### [Task item]
Return the material below exactly, but only from the line with "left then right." through the line with "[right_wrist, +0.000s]", and without its pictures.

─── Given data ───

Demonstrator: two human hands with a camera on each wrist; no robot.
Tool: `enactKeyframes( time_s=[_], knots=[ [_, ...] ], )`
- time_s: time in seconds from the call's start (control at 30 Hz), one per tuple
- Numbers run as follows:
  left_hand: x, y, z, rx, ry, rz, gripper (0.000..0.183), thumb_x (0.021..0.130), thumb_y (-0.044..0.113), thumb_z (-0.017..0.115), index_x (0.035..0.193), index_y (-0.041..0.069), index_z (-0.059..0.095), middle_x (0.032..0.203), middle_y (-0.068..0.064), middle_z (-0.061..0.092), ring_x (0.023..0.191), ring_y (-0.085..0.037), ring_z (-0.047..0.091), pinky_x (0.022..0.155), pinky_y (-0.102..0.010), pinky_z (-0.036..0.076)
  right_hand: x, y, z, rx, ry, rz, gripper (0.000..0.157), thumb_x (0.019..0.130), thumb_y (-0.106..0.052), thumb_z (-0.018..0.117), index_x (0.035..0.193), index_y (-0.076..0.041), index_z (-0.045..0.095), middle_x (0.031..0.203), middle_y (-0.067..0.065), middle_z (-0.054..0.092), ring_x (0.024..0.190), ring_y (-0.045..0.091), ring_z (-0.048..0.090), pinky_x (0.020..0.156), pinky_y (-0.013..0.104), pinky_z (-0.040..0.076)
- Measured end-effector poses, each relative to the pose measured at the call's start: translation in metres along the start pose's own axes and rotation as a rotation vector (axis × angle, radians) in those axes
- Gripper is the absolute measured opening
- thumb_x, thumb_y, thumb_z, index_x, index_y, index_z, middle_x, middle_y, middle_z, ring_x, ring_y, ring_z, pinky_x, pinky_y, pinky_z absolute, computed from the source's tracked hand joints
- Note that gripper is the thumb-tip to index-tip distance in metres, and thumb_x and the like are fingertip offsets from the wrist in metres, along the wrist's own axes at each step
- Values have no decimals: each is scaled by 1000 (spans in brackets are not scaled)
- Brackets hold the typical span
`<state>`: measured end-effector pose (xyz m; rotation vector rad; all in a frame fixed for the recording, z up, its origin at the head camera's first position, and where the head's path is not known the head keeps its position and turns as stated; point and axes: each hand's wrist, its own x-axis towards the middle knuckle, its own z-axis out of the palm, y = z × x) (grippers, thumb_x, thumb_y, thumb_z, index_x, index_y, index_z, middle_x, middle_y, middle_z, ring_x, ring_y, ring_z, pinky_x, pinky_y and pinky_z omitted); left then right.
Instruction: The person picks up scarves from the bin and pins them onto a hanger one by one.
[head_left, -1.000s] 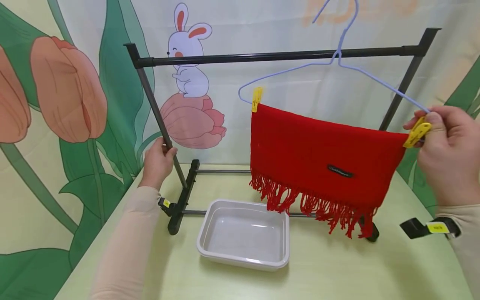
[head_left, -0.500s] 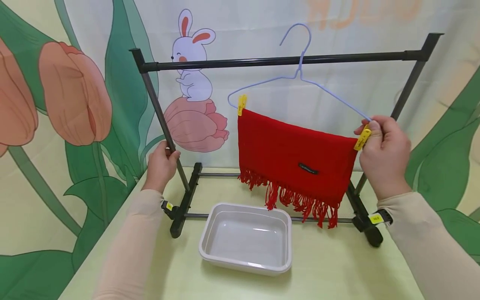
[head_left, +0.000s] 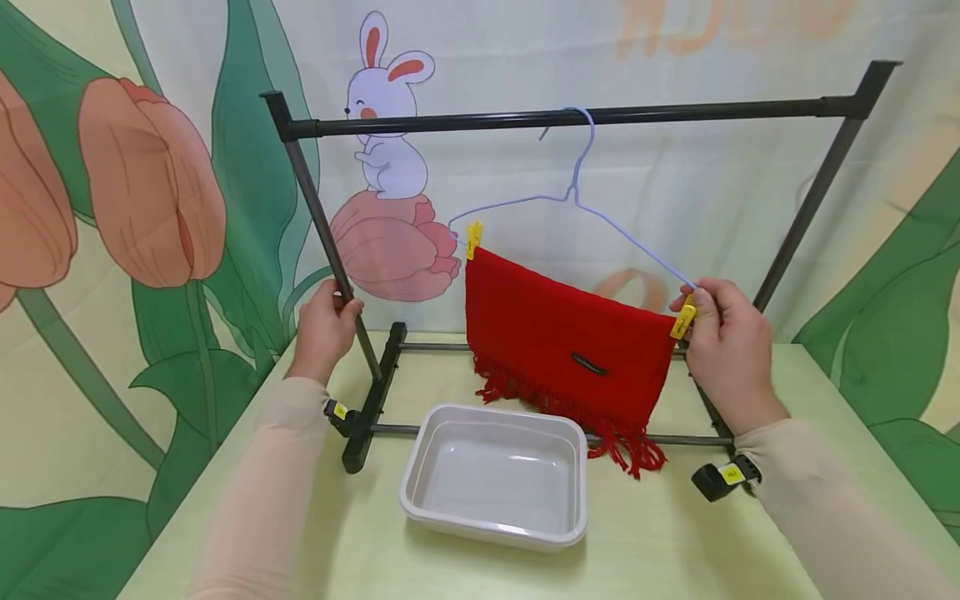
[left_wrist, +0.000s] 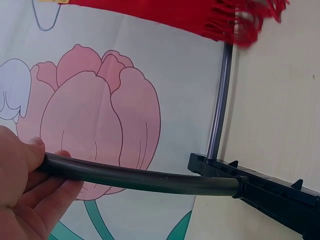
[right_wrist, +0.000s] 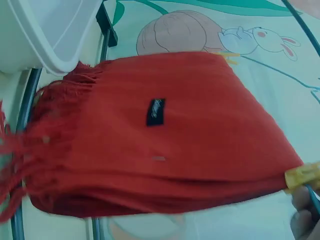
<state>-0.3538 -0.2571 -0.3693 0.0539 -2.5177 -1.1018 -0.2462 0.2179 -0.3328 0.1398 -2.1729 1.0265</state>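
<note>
A red fringed scarf (head_left: 562,325) with a dark label hangs from a light blue wire hanger (head_left: 630,237). Yellow clothespins fasten it at both ends, one on the left (head_left: 474,240) and one on the right (head_left: 683,317). The hanger's hook goes over the top rail (head_left: 450,123) of a black rack, its tip showing below the rail. My right hand (head_left: 731,354) pinches the hanger's lower right corner beside the clothespin; the right end of the scarf sits lower than the left. My left hand (head_left: 324,333) grips the rack's left upright (left_wrist: 140,180), thumb and fingers around it.
A light grey plastic basin (head_left: 495,533) stands on the pale green table in front of the rack, left of the scarf's lower fringe. The rack's left foot (head_left: 375,400) and lower crossbars lie on the table. A printed cloth with tulips and a rabbit (head_left: 386,133) hangs behind.
My right hand has carried the hanger and scarf left and down. The hook, earlier above and in front of the rail, now loops over it. The left hand stays on the upright.
</note>
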Motion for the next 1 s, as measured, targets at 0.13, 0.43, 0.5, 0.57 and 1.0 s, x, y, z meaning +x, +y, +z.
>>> enactKeyframes(
  time_s=[0.13, 0.43, 0.5, 0.57, 1.0],
  knots=[
    [2, 2, 2, -1, -2, 6, 27, 112, 17, 59, 135, 2, 56, 120, -26, 74, 105, -41, 73, 92, -58, 60, 4, 4, -10, 26, -85, 30, 37, 117, -26, 45, 132, 2, 65, 118, 21, 76, 87, -2, 60, 77, -2, 46],
    [3, 3, 0, 8, -24, -1, 32, 113, 19, 57, 139, 0, 55, 123, -27, 71, 106, -41, 70, 93, -56, 58, 10, 8, -24, 51, -207, 70, 41, 117, -26, 46, 144, 2, 60, 124, 25, 74, 82, -10, 64, 76, 3, 52],
    [2, -1, -3, 10, -34, -5, 33, 114, 21, 57, 139, -2, 56, 126, -27, 70, 108, -41, 69, 96, -56, 57, 11, 8, -25, 47, -226, 68, 42, 117, -27, 47, 145, 2, 59, 126, 25, 72, 80, -11, 64, 73, 6, 52],
    [1, -5, -6, 10, -40, -10, 36, 113, 23, 58, 138, -3, 57, 129, -28, 69, 112, -41, 68, 99, -57, 57, 12, 9, -27, 40, -246, 75, 44, 117, -28, 47, 146, 1, 59, 128, 26, 70, 79, -11, 63, 68, 10, 53],
    [-46, -11, -19, 88, 261, 174, 29, 114, 19, 52, 119, -6, 66, 101, -26, 71, 89, -40, 64, 79, -51, 53, -8, 27, -55, -133, -164, 9, 29, 113, -22, 54, 120, -1, 72, 92, -8, 73, 75, -12, 56, 61, 15, 43]
  ],
)
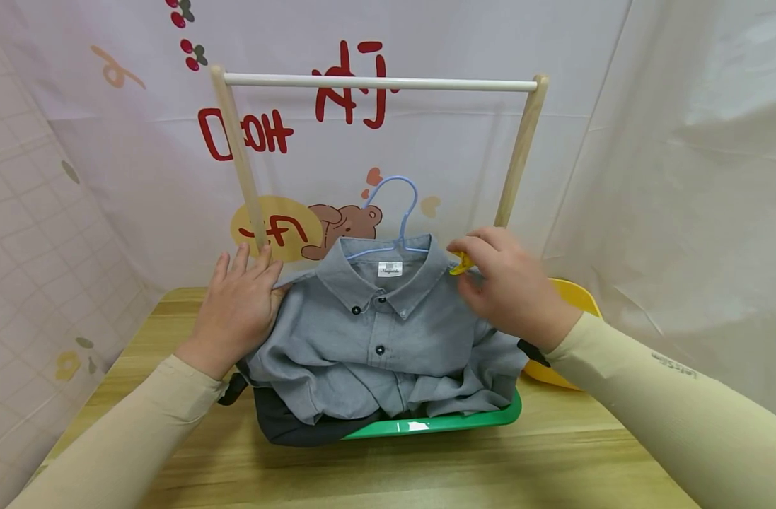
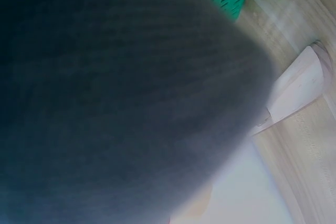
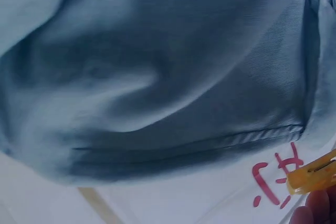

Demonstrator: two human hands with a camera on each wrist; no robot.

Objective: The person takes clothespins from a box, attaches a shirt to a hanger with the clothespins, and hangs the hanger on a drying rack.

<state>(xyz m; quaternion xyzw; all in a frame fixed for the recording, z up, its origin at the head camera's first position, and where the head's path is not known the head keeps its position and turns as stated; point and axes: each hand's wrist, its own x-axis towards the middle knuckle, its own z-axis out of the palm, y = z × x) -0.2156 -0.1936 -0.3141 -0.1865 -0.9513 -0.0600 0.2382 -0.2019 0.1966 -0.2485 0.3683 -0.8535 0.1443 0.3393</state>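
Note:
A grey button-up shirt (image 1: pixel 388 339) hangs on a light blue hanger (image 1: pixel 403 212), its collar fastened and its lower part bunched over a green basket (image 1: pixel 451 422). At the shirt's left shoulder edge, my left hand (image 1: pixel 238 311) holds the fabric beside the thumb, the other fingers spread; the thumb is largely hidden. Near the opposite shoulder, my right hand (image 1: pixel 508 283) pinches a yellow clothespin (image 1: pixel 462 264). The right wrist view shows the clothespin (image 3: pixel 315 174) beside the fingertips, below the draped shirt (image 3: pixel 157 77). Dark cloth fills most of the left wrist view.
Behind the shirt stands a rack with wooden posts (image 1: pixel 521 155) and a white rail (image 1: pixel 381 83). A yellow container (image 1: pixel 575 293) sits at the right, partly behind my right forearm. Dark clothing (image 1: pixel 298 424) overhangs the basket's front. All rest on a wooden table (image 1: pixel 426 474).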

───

### [Response]
`<state>`: measured end-effector pose (xyz m; rotation vector rad; all in a frame fixed for the recording, z up, its origin at the head camera's first position, and where the head's path is not known the head keeps its position and turns as stated; point and axes: each hand's wrist, its own x-axis towards the middle knuckle, its own z-axis out of the palm, y = z × x) (grippers, thumb_x, thumb_y, thumb_z, index_x, index_y, index_z, middle_x, middle_y, middle_z, ring_x, ring_y, ring_z, pinky_x, pinky_y and pinky_z omitted); left then right.
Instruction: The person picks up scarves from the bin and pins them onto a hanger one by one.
[head_left, -1.000s] 
[head_left, -0.500s] 
[head_left, +0.000s] 
[left_wrist, +0.000s] 
[right_wrist, +0.000s] 

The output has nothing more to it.